== What you should do ==
Print this span of the material below exactly: the line with "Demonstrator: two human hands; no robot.", the line with "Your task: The", and every line between them, but nothing else.

== Records supplied ==

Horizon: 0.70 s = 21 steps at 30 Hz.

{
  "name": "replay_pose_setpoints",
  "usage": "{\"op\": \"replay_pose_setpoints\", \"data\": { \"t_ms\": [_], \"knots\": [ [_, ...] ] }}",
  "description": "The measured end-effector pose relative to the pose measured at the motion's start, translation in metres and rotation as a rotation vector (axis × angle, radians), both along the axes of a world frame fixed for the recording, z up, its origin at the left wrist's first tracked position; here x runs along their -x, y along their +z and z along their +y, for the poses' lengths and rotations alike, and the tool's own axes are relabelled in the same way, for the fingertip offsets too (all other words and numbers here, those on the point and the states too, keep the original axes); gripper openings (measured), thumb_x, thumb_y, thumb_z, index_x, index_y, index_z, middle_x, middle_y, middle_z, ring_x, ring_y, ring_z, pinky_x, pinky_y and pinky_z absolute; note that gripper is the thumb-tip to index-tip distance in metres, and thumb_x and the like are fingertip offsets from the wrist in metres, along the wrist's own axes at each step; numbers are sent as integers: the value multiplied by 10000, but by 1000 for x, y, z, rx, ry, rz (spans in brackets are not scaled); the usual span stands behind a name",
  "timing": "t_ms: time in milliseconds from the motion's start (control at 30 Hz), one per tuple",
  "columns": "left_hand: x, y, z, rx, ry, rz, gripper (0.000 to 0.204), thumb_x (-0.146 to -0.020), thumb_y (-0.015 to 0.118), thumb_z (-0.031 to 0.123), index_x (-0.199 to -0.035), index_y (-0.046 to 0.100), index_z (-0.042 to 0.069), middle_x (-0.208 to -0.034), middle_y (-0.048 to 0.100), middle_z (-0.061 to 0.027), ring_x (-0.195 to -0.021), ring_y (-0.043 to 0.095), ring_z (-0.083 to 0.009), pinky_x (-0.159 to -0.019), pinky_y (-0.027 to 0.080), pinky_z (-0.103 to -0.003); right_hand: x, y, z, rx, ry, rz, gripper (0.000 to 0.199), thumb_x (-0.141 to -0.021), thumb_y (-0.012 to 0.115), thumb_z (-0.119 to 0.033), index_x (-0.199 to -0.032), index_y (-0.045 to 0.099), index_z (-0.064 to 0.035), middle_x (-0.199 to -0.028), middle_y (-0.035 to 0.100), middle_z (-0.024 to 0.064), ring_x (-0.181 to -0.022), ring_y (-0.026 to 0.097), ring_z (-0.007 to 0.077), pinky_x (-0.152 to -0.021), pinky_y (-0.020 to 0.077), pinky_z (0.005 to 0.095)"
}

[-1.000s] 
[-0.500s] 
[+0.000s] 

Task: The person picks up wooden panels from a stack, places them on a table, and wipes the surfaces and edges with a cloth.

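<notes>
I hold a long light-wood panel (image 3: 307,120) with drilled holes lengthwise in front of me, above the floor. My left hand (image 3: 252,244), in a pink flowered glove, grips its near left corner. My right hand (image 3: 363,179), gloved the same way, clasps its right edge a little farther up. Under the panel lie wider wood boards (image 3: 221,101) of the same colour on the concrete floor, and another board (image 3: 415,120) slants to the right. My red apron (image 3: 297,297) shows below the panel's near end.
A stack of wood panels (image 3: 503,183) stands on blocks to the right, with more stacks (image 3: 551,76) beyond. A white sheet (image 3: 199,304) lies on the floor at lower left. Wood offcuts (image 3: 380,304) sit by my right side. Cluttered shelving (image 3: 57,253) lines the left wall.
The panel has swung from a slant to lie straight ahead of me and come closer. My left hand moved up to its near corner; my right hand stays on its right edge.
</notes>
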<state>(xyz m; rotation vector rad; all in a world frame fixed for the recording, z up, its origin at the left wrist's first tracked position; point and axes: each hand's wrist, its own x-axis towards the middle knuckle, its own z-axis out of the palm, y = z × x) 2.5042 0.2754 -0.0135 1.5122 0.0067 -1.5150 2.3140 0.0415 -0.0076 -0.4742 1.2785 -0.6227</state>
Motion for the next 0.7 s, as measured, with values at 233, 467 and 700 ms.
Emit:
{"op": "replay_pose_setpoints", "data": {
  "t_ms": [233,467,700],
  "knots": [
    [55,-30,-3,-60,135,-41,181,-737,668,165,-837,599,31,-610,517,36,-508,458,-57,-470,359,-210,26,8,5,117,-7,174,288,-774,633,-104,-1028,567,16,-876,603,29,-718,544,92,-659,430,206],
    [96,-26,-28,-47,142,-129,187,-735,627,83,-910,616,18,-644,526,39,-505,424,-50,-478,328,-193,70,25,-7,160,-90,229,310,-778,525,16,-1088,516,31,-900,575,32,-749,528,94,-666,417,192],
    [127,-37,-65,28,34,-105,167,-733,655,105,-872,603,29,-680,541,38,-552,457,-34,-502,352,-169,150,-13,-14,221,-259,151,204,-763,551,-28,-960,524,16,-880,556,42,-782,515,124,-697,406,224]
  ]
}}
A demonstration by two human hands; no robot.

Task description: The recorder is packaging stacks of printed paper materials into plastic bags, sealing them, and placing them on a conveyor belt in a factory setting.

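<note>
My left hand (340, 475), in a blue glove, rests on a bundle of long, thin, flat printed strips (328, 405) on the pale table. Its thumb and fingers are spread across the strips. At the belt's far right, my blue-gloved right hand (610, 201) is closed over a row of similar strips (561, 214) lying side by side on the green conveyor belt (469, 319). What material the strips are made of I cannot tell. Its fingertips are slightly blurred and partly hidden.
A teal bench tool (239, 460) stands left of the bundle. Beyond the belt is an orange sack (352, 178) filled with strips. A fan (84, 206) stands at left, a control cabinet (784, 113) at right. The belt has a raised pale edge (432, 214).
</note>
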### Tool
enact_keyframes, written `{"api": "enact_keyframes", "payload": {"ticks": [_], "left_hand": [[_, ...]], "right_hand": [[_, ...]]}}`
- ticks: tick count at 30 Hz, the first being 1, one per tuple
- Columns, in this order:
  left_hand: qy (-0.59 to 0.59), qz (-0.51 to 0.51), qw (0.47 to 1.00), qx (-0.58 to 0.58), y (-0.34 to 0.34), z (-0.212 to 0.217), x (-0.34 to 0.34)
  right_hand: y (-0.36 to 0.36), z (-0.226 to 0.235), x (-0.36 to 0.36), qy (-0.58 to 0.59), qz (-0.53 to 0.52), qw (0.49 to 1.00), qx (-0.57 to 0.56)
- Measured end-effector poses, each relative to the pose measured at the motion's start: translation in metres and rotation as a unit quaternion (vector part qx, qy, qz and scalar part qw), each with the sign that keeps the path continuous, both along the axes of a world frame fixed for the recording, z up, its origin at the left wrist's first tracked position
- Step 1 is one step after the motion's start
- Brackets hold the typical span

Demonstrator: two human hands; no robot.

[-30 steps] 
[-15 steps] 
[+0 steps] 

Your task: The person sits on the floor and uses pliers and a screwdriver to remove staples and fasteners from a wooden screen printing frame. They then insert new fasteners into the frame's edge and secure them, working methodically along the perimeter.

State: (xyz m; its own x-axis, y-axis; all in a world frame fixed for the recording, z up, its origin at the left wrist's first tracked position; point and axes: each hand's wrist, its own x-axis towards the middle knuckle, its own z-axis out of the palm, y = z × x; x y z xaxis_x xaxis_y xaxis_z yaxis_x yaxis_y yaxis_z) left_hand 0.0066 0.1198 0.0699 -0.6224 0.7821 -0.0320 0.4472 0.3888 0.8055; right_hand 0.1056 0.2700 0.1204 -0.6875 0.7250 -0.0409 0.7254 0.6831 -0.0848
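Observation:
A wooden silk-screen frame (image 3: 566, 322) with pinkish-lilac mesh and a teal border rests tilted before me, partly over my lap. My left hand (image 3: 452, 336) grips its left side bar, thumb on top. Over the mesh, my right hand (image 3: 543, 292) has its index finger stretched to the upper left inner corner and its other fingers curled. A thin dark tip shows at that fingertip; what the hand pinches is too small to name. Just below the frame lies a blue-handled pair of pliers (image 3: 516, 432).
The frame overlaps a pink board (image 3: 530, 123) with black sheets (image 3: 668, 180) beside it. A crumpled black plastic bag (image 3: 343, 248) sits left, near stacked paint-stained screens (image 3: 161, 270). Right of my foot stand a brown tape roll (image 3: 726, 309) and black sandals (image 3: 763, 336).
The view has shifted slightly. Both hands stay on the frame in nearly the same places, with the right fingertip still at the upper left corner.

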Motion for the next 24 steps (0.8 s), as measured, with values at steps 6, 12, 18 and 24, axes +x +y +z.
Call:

== Solved problem ==
Demonstrator: two human hands; no robot.

[-30 steps] 
[-15 steps] 
[+0 steps] 

Your task: The person sits on the floor and uses pliers and a screwdriver to remove staples and fasteners from a wooden screen printing frame. They then insert new fasteners into the frame's edge and secure them, working methodically along the perimeter.

With this, there is nothing more to the exercise.